Adapun rinciannya meliputi 10% untuk pendapatan kotor Rp 10 juta per bulan, 5% bagi PKL dengan pendapatan kotor Rp 5 juta per bulan, dan terakhir adalah  PKL dengan pendapatan kotor Rp 1 juta dengan penarikan 3%.

Perda yang mengatur pajak untuk PKL ini adalah penjabaran Perda No 4/2011 ini masih menimbulkan keganjilan di lapangan. Terbukti, aturannya masih bersifat prematur sehingga belum bisa diaplikasikan oleh masyarakat. Mengingat masyarakat belum terbiasa dengan penarikan pajak yang dilakukan sebulan sekali. Selain itu, kebiasaan masyarakat yang membayar  retribusi secara harian juga menjadi kendala diterapkannya Perda PKL.
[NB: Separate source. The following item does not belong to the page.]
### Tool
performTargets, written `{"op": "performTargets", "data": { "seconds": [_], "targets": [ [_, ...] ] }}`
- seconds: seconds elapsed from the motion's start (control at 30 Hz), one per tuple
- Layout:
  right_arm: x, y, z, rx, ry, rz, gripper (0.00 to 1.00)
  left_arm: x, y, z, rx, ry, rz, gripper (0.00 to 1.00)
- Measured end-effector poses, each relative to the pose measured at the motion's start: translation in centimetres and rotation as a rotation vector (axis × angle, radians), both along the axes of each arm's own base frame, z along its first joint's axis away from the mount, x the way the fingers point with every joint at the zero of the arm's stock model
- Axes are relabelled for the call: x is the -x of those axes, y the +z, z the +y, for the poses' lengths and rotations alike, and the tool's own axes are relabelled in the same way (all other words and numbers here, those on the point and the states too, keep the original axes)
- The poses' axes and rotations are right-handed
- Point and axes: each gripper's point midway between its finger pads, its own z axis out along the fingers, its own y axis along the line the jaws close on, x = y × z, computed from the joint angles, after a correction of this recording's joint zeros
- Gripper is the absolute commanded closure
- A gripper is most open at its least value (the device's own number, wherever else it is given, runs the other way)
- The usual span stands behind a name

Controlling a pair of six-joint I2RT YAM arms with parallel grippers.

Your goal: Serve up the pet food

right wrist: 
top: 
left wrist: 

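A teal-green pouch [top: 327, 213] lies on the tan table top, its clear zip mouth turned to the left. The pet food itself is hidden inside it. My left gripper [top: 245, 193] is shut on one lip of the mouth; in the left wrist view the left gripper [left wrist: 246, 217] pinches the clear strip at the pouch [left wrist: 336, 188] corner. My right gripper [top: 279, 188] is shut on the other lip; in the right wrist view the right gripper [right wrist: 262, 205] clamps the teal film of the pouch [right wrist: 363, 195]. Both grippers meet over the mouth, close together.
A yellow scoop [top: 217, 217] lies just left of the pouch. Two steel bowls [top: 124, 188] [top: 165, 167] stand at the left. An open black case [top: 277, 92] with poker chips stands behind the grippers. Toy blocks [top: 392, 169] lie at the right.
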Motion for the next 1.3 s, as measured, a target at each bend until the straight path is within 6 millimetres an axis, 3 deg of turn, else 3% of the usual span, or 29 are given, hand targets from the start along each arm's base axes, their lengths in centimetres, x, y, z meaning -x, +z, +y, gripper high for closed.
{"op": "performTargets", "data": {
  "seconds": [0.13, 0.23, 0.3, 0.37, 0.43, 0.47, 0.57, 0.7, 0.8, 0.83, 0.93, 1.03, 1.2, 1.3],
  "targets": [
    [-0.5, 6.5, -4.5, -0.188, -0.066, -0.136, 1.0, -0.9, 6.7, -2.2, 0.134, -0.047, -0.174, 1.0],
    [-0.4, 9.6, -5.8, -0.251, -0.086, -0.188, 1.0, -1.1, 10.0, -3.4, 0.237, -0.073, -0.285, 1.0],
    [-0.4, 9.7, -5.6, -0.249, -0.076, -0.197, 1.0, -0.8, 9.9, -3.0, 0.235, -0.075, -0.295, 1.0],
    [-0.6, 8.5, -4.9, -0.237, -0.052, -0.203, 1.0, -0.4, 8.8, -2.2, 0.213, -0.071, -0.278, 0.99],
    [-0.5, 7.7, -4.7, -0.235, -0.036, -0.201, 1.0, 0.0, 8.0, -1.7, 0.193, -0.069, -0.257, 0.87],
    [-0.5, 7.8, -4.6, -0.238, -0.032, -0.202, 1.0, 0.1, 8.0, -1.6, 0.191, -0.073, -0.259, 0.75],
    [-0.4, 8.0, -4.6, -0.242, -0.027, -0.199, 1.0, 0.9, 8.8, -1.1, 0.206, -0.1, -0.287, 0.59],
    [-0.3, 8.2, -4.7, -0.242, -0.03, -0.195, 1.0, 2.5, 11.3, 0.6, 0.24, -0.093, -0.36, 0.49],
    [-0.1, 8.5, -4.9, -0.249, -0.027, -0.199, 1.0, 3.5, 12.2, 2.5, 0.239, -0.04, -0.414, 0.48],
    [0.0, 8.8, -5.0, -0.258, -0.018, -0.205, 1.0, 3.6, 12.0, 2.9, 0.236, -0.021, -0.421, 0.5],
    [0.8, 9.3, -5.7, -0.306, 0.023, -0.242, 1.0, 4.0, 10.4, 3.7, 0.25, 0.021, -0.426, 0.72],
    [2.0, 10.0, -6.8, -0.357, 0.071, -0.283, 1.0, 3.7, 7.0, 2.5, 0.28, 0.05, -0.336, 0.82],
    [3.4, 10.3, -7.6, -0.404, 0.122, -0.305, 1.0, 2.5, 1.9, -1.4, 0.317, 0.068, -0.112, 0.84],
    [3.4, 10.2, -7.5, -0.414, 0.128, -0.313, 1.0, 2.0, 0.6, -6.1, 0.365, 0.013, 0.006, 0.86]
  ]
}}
Melihat fakta dan data-data yang ada, prestasi Jokowi selama tujuh tahun memimpin Solo memang tidak sepenuhnya mengesankan. Bahkan dalam banyak hal, Jokowi boleh dikatakan tidak mampu memberikan perubahan secara signifikan terhadap pembangunan Solo. Sehingga tidaklah berlebihan pernyataan tokoh reformasi dan mantan Ketua MPR Amien Rais yang menilai, Jokowi sebetulnya adalah walikota yang gagal.


Lihat saja pertumbuhan PDB di Solo yang begitu timpang dan hanya dinikmati oleh kalangan atas, kaum pedagang bermodal besar. Buktinya, angka kemiskinan di kota ini meningkat mencapai 24% dari 500.000 penduduknya. Bandingkan dengan Jakarta dimana hanya 3,8% penduduknya yang hidup di bawah garis kemiskinan.


Belum lagi jika dilihat angka-angka APBD Solo. Sebagian besar dari penerimaannya masih berasal dari alokasi dari APBN dan APBD Provinsi Jateng. Dari Rp 1,14 triliun APBD Solo pada 2011, hanya  Rp 189 miliar atau 16% dari PAD. Bandingkan dengan Jakarta, yang PAD-nya selama kepemimpinan Foke naik pesat rata-rata 20% per tahun, sehingga pada 2011 lalu nilainya sudah mencapai Rp 16 triliun atau 51% dari total APBD Rp 31 triliun.


Dari tingkat pendidikan dan pelayanan kesehatan Solo juga masih tertinggal. Fakta menunjukkan selama lima tahun terakhir jumlah kunjungan pemegang kartu Gakin dan SKTM yang dilayani di Puskemas maupun Rumah Sakit Umum Daerah (RSUD) naik tajam, hampir 4 kali lipat, dari 403 ribu orang pada periode 2002-2007 menjadi 2,06 juta pada 2008-2012 (April). Pada periode yang sama, jumlah Gakin dan SKTM yang dilayani RUSD naik hampir 100% dari 280 ribu menjadi  533 ribu.


Capaian itu tentu saja tidak terlepas dari berbagai perbaikan pelayanan yang diberikan, termasuk kemudahan akses. Kini dari 44 Puskesmas di tingkat kecamatan, semuanya sudah mendapat sertifikat ISO: 9001: 2008, dan begitu juga dari 126 dari 295 Puskesmas Kelurahan.


Keberhasilan di bidang pelayanan kesehatan juga terlihat dari Indeks Pembangunan Manusia (IPM) Jakarta yang sudah mencapai 78 (tertinggi di Indonesia) dari sebelumnya 77,6. Usia harapan hidup naik dari 72,3 tahun menjadi 76,3 tahun. Angka kematian bayi turun drastis dari 28/1000 kelahiran menjadi 8,1/ 1000 kelahiran.


Jadi memang kehebatan Jokowi memimpin Solo hanya ramai di media, kenyataannya tidak seperti yang dirasakan rakyat Solo. Fabrikasi media yang begitu kuat menciptakan opini begitu terhadap sosok Jokowi, seperti tukang sihir, yang akan bisa menyulap Jakarta, hanyalah "pepesan kosong" belaka. Sama halnya, ketika Megawati menjadi presiden, dielu-elukan sebagai "ratu adil", kenyataannya tak pernah ada. 


Oleh karena itu, melihat begitu tingginya kompleksitas masalah pembangunan di Jakarta, pernyataan sang pengusaha dalam awal tulisan ini memang harus menjadi pertimbangan bagi pemilih Jakarta. “Realistis aja, masa milih Jokowi-Ahok.”